Порождение человеком формы своего поведения, т. е. субъектность, — центр теории Л. С. Выготского, задающий ее внутренний смысл и пафос. Это та основная теоретическая конструкция, которую можно принимать, критиковать или отрицать. Существенным и нетривиальным в данной конструкции является то, что
субъект и субъектность полагаются не как указание на кого-то, чье поведение наблюдается, — субъект здесь не «некто», он не наличен. Выготский указывает не на индивида (или группу индивидов), а на его (их) способ («режим») жизни .

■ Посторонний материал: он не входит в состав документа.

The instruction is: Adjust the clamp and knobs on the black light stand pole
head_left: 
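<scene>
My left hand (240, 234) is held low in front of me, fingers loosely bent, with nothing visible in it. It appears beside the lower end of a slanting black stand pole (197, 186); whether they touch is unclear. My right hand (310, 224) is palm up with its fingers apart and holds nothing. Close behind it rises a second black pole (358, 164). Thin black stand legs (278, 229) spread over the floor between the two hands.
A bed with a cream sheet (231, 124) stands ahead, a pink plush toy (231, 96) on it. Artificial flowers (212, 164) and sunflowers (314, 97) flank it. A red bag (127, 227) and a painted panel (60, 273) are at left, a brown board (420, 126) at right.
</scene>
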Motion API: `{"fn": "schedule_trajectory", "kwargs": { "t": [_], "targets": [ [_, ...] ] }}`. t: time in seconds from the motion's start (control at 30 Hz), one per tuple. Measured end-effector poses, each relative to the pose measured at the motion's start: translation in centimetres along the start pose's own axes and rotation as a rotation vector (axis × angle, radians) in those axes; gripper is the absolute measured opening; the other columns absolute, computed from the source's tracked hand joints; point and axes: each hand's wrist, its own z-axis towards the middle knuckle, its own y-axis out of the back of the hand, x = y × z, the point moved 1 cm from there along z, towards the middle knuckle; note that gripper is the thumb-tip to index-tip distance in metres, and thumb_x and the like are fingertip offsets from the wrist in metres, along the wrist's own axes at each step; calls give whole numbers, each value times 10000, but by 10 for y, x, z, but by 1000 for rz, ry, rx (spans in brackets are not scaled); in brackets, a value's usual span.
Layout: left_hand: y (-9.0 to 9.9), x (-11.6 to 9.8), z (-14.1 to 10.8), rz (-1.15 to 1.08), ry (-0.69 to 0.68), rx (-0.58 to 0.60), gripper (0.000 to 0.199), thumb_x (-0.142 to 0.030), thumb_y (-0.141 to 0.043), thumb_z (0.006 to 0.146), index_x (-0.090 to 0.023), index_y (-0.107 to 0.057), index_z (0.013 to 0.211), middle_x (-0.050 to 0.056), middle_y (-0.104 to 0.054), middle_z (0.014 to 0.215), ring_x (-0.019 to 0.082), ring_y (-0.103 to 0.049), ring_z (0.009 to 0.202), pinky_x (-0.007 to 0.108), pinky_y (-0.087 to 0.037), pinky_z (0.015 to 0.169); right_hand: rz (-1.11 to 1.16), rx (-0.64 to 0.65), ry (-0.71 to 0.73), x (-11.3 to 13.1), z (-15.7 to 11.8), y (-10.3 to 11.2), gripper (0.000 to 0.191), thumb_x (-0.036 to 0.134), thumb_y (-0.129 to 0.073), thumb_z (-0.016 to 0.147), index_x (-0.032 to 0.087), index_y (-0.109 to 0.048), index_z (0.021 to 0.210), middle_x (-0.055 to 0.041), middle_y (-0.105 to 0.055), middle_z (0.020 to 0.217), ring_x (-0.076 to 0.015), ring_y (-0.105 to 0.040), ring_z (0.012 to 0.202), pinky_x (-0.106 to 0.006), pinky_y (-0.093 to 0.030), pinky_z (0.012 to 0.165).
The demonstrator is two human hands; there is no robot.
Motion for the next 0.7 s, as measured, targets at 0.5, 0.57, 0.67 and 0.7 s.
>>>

Похожим образом М. К. Мамардашвили говорит о сознании:
«...Человек, в отличие от всех остальных известных нам существ, обладает сознанием. А это значит, что он имеет возможность переживать, испытывать как раз те вещи или состояния, которые естественным образом, в качестве продукта, скажем какого-нибудь физиологического механизма, получить нельзя. Например, нельзя иметь мысли, полученные простым продолжением отпущенных человеку естественных психических сил, ибо это будут не его мысли» [23, с. 43]. Вводя сознание как место соотнесенности и связности того, что мы не можем соотнести естественным способом, мы только так его и можем определить. Эта связность есть то, что можно увидеть как бы в неком сдвиге [23, с. 49].
Субъект существует, обнаруживается тогда, когда выражен и объективирован сам сдвиг, переход от натуральной к культурной форме, к превращению своего поведения в предмет, к использованию средств обнаружения и ви́дения собственного поведения вне себя.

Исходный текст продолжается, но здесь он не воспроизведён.